● TASK PROMPT:
Each line of the records below that holds "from" should be copied out.

● DATA TO USE:
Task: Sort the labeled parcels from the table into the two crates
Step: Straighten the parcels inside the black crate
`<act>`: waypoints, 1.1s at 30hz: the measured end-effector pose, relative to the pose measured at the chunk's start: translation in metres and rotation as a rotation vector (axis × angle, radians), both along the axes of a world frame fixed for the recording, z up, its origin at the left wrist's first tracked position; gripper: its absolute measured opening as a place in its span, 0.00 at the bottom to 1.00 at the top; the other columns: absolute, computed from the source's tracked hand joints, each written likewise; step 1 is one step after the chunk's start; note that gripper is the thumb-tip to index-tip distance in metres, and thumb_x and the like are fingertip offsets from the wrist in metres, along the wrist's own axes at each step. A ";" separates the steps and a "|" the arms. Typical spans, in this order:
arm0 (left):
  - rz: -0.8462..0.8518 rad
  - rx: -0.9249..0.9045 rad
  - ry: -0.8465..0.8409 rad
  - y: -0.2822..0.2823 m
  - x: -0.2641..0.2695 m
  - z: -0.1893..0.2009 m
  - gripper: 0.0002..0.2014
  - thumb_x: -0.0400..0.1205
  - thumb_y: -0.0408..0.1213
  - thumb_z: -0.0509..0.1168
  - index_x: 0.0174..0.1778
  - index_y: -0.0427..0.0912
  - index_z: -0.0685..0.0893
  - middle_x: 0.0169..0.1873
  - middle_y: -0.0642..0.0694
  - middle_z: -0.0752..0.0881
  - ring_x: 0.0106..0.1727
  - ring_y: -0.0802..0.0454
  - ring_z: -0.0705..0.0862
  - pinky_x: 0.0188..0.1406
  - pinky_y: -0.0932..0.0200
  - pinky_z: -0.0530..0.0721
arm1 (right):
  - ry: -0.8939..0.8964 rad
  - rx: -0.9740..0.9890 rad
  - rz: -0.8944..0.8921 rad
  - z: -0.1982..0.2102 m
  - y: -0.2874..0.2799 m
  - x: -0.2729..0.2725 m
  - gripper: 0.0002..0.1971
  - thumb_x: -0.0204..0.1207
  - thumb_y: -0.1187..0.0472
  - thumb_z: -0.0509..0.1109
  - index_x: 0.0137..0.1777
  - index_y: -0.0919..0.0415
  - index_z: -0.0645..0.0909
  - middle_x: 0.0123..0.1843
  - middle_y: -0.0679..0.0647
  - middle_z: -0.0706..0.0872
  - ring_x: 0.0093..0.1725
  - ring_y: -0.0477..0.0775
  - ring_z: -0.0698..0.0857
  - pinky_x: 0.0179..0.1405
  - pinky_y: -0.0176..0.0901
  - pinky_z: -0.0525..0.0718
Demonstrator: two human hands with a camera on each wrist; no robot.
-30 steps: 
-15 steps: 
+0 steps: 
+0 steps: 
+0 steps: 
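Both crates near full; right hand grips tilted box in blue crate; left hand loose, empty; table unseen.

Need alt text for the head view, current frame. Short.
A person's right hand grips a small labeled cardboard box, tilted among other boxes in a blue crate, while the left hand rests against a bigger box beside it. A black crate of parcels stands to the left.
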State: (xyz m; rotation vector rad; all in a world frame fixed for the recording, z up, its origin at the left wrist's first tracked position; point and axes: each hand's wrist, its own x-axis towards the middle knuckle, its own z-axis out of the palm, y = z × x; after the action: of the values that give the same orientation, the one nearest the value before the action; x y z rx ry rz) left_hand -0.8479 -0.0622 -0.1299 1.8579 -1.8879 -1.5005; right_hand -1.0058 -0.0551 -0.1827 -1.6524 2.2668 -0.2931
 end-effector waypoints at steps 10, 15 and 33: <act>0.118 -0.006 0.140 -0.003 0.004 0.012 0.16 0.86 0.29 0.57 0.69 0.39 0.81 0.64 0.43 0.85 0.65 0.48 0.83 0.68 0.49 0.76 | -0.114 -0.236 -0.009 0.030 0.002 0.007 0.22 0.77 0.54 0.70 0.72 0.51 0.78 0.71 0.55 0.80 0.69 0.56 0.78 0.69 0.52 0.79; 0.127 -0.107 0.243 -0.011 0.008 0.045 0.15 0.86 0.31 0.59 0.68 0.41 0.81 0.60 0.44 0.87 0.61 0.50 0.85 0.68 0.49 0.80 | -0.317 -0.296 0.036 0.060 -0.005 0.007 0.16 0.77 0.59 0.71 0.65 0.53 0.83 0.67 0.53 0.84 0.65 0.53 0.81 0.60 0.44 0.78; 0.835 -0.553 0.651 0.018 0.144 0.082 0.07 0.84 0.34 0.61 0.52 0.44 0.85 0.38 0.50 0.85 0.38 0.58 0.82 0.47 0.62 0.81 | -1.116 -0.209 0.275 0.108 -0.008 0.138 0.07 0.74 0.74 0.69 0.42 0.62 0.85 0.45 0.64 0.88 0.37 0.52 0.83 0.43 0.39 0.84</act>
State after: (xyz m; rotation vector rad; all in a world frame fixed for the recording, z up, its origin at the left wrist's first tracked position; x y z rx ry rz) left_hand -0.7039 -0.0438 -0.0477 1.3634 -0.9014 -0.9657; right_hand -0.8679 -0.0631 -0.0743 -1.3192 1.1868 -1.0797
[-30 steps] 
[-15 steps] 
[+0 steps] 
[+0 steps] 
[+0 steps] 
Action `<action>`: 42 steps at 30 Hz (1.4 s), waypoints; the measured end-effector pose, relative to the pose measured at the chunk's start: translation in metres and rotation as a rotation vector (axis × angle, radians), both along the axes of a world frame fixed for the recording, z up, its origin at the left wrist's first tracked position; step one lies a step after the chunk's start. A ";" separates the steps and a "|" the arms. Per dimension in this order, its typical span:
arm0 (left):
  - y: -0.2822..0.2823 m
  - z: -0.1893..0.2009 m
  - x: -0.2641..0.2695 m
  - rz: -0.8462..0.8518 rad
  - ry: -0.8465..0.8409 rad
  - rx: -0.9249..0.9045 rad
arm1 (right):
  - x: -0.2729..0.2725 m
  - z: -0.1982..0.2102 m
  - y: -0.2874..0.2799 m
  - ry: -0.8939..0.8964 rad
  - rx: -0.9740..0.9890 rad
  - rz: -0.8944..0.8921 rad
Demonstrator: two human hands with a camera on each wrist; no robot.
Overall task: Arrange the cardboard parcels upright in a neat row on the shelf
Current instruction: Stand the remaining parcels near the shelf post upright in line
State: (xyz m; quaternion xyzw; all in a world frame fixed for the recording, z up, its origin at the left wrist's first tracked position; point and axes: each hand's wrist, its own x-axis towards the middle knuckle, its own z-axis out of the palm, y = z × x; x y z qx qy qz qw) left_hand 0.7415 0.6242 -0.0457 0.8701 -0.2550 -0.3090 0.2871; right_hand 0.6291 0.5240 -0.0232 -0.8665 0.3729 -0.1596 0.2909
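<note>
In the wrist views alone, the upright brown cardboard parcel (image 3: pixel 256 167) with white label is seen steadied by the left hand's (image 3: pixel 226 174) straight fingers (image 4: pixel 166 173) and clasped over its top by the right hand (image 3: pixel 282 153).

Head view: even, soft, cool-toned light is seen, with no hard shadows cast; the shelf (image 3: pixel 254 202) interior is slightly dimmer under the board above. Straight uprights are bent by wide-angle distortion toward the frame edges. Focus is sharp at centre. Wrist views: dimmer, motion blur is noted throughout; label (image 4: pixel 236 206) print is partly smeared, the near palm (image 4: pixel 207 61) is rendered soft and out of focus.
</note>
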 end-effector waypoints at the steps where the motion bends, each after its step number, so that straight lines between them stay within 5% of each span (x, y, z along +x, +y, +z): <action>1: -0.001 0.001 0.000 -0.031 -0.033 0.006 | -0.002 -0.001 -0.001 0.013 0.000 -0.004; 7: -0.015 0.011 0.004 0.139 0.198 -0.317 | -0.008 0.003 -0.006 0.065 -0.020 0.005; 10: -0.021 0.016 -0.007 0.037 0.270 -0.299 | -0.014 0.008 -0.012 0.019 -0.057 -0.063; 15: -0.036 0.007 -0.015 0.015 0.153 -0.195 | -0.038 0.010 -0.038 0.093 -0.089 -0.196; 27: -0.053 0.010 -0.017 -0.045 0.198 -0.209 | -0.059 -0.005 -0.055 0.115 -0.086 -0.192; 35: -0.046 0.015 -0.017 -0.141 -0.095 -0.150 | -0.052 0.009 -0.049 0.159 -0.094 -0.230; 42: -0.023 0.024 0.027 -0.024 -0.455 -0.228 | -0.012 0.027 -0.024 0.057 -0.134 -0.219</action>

● TASK SOLUTION:
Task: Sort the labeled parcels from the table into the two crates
`<act>`: waypoints, 1.1s at 30hz: the measured end-effector pose, relative to the pose measured at the chunk's start: translation in metres and rotation as a rotation vector (axis × angle, radians), both along the axes of a world frame fixed for the recording, z up, its origin at the left wrist's first tracked position; gripper: its absolute measured opening as a place in its span, 0.00 at the bottom to 1.00 at the top; the other columns: absolute, computed from the source's tracked hand joints, each written likewise; step 1 is one step after the chunk's start; note that gripper is the thumb-tip to index-tip distance in metres, and thumb_x and the like are fingertip offsets from the wrist in metres, along the wrist's own axes at each step. A ";" separates the steps and a "|" the arms. Typical spans, in this order:

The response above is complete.